→ Exercise description
What is needed is the number of lines below that contain the word "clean", with no other output.

(Supplied information begins)

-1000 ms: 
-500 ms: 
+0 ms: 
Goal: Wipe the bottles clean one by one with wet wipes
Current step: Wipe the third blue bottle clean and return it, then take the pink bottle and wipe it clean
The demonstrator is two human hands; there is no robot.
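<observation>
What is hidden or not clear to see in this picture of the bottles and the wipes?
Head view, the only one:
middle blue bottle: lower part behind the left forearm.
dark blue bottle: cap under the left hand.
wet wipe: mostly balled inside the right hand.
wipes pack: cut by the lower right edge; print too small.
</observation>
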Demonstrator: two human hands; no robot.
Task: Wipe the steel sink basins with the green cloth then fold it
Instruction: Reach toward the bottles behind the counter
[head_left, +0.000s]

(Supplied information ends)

→ Exercise response
2